Concerning the Lord's Supper, what if during worship there is neglect in having someone read out loud, to the congregation, any passages that explain what they are doing, why they are doing it, and the manner in which it is to be done in the first place? Maybe I'm mistaken, but isn't it necessary that biblical authority be shown to the church before they participate in something like the partaking of Lord's Supper and passing the collection plate, that they might participate in the proper faith? What passages if any support the point that it is necessary to show authority first before partaking in these forms of worship? I was visiting a congregation today and it kind of alerted me when I noticed no authority was given before the Lord's Supper was passed. Though prayer was offered and passages that help put the focus on Christ sacrifice on the cross were read before partaking the Lord's Supper, none of the passages dealing with the Lord's Supper itself and how it is to be taken were read (Matthew 26:26-27 and I Corinthians 11:27 for example).

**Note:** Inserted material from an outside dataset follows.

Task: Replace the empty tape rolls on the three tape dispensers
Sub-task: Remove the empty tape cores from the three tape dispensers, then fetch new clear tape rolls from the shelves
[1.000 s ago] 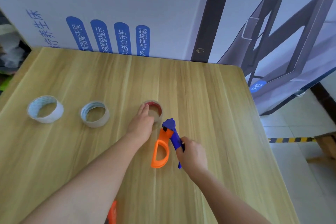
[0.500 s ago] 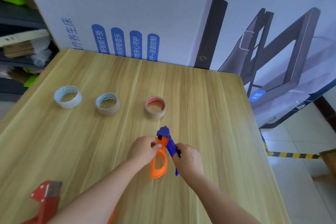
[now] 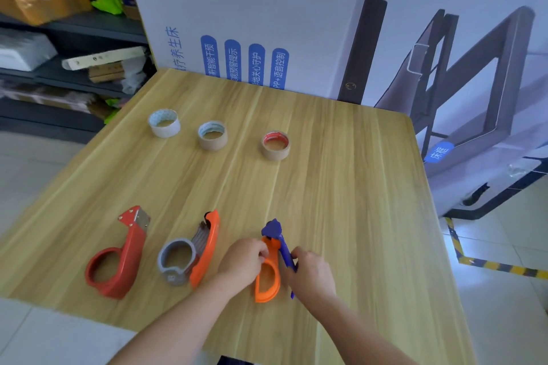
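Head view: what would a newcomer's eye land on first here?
Both hands meet near the front edge of the light wooden table: the left hand pinches the orange part of an orange-and-blue plastic tape dispenser, and the right hand grips its blue handle. To their left lie a red plastic tape dispenser and an orange-and-grey tape dispenser; farther back three tape rolls stand in a row.

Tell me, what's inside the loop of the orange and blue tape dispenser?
Only wooden table shows through the dispenser loop; no roll is visible. The left hand covers its upper end.
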Demonstrator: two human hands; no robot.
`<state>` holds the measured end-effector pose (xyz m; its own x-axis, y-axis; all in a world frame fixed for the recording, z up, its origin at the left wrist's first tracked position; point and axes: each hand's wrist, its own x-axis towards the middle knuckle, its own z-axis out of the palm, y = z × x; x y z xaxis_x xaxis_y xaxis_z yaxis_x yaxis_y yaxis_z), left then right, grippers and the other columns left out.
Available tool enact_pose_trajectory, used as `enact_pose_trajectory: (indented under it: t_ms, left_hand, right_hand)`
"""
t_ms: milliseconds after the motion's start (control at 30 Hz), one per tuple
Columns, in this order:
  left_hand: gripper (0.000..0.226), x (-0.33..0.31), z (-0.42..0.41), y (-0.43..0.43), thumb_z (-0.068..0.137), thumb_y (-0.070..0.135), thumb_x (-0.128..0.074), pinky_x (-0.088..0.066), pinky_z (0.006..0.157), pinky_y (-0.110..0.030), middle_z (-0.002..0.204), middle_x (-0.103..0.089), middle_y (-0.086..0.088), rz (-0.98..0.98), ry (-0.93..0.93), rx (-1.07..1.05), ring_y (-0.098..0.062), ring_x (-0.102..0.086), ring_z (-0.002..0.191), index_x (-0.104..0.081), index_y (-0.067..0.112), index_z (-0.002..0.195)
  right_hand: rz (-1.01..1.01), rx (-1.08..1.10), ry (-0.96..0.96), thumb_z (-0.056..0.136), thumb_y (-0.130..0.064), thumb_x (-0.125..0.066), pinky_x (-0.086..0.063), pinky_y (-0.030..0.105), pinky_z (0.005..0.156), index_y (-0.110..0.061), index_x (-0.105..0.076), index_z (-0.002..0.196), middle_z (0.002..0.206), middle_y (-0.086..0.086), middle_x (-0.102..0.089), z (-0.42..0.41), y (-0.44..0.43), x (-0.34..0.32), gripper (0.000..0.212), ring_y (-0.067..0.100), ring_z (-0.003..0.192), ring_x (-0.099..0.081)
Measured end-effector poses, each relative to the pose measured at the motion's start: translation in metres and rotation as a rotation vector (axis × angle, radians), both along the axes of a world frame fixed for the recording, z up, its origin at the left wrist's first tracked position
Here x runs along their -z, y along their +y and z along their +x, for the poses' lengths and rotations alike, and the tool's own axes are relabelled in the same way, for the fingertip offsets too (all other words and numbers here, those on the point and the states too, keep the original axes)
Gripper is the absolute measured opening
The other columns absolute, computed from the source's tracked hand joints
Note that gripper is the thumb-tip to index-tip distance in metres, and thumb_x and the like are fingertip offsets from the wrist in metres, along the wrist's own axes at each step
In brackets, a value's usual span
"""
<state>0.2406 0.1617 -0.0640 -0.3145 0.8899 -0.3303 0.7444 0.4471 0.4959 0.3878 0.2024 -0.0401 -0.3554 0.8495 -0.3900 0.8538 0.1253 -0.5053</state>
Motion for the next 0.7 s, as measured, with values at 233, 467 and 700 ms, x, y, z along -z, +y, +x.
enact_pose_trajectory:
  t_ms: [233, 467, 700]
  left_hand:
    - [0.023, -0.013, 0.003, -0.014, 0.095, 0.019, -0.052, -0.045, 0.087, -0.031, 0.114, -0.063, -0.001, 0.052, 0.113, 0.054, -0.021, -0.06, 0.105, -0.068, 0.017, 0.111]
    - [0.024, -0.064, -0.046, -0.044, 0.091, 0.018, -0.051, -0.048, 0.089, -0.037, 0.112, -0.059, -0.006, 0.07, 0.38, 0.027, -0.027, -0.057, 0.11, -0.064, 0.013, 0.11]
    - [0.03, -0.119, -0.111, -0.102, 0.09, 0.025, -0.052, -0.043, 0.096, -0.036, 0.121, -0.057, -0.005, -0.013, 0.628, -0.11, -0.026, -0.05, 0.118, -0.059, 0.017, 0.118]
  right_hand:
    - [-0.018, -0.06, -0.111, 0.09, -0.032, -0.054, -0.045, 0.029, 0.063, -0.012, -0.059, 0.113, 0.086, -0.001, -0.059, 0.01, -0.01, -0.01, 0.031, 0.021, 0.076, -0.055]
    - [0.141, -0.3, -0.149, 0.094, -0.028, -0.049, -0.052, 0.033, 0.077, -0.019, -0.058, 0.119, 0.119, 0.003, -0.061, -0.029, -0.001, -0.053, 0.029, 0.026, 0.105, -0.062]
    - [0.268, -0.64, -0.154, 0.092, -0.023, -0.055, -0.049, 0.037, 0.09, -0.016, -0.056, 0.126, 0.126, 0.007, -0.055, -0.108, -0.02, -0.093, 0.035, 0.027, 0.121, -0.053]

It is wrong to both take away as well as add to God's word. "Whatever I command you, be careful to observe it; you shall not add to it nor take away from it" (Deuteronomy 12:32). Therefore, to say that passages must be read showing the authority for the Lord's Supper before each observance of the memorial has to be shown from the Scriptures. The passages describing the Lord's Supper and what is to be done do not even hint that a reading is required:

"And as they were eating, Jesus took bread, blessed and broke it, and gave it to the disciples and said, "Take, eat; this is My body." Then He took the cup, and gave thanks, and gave it to them, saying, "Drink from it, all of you. For this is My blood of the new covenant, which is shed for many for the remission of sins" (Matthew 26:26-28).

"And they continued steadfastly in the apostles' doctrine and fellowship, in the breaking of bread, and in prayers" (Acts 2:42).

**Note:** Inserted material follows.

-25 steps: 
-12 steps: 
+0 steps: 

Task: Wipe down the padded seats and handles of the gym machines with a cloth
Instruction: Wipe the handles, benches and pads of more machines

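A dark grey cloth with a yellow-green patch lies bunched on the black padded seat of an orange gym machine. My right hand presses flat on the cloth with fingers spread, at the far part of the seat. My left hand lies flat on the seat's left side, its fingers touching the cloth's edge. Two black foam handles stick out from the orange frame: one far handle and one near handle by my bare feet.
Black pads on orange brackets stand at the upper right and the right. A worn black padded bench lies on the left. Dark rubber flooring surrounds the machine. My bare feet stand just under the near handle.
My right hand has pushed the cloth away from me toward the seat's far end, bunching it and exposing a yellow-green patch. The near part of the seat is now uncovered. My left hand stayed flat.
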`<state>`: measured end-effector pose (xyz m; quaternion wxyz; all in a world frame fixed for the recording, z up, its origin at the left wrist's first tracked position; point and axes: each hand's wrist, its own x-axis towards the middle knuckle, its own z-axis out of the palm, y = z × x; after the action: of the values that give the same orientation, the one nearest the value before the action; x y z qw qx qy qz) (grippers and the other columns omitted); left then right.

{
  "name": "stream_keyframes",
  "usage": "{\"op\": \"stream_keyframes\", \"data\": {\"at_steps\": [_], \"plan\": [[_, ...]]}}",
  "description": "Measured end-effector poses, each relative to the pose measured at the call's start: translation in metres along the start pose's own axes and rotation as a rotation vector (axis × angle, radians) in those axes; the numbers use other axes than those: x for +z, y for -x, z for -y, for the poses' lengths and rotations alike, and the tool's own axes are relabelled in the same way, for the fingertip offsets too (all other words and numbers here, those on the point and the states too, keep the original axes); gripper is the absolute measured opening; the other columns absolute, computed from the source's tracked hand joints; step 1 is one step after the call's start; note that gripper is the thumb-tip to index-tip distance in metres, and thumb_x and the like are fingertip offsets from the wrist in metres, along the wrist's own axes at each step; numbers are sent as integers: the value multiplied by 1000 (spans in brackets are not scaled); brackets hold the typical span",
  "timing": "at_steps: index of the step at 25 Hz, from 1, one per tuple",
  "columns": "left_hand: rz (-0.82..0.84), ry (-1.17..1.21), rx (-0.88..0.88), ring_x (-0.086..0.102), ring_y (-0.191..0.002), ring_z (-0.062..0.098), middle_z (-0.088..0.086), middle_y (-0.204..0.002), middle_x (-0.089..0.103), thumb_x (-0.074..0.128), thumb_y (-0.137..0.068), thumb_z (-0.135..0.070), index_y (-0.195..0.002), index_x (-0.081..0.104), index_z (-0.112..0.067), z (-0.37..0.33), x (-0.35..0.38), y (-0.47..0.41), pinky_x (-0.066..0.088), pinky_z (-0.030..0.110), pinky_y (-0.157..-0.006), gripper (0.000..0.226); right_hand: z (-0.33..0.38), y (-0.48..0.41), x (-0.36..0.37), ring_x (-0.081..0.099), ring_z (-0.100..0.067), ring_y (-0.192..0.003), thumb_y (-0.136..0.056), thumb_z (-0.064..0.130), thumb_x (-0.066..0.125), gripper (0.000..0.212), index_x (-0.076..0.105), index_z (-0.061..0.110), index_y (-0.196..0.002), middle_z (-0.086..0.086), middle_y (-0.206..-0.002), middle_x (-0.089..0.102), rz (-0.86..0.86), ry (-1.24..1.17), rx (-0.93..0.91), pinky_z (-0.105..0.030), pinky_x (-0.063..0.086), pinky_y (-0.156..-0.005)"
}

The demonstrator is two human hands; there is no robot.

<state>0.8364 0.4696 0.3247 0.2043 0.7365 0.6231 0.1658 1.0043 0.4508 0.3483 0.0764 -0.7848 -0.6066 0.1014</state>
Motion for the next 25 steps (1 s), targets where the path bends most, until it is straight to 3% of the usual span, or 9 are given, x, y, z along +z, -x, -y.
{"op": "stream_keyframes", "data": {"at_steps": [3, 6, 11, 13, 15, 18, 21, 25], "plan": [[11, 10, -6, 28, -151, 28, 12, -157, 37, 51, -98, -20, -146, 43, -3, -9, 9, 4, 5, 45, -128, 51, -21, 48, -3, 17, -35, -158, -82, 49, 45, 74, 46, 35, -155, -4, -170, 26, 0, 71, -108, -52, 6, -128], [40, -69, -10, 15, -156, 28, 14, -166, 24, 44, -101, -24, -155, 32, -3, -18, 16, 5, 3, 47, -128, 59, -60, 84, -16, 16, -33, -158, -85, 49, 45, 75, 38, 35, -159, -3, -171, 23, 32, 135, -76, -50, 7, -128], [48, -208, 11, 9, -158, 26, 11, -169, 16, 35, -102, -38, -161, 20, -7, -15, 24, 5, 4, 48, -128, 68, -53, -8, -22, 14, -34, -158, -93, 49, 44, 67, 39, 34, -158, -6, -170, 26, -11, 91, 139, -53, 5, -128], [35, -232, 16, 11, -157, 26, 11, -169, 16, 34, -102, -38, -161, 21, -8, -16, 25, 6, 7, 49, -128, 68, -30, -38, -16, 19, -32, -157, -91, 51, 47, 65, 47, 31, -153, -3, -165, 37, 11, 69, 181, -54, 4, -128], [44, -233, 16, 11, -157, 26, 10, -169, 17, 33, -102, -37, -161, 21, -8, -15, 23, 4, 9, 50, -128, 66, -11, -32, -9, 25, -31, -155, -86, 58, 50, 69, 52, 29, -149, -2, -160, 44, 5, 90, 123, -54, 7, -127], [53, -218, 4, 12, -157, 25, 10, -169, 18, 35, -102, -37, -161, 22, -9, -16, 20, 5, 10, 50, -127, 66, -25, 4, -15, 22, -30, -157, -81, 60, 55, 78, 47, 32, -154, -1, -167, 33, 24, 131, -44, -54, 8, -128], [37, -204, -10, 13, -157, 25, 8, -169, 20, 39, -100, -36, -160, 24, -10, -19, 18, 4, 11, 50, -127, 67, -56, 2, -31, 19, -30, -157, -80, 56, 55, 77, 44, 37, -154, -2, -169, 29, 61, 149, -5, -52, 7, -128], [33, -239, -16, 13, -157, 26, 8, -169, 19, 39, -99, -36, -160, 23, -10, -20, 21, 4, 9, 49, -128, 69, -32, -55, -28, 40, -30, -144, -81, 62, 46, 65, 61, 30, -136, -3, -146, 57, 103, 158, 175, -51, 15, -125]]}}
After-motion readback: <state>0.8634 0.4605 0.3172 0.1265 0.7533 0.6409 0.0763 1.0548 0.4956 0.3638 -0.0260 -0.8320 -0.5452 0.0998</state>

"Now on the first day of the week, when the disciples came together to break bread, Paul, ready to depart the next day, spoke to them and continued his message until midnight" (Acts 20:7).

"The cup of blessing which we bless, is it not the communion of the blood of Christ? The bread which we break, is it not the communion of the body of Christ? For we, though many, are one bread and one body; for we all partake of that one bread" (I Corinthians 10:16-17).

"For I received from the Lord that which I also delivered to you: that the Lord Jesus on the same night in which He was betrayed took bread; and when He had given thanks, He broke it and said, "Take, eat; this is My body which is broken for you; do this in remembrance of Me." In the same manner He also took the cup after supper, saying, "This cup is the new covenant in My blood. This do, as often as you drink it, in remembrance of Me." For as often as you eat this bread and drink this cup, you proclaim the Lord's death till He comes. Therefore whoever eats this bread or drinks this cup of the Lord in an unworthy manner will be guilty of the body and blood of the Lord. But let a man examine himself, and so let him eat of the bread and drink of the cup. For he who eats and drinks in an unworthy manner eats and drinks judgment to himself, not discerning the Lord's body" (I Corinthians 11:23-29).

Sometimes visiting other congregations is a blessing because it wakes us up to the fact that things we just assume had to be done are not actually in the Scriptures. Realizing that someone else does things differently makes us look deeper into the Bible and that leads to our growth.

There is nothing wrong with reading passages to show why we partake of the Lord's Supper, but there is something wrong with declaring that it is a requirement when God didn't say so.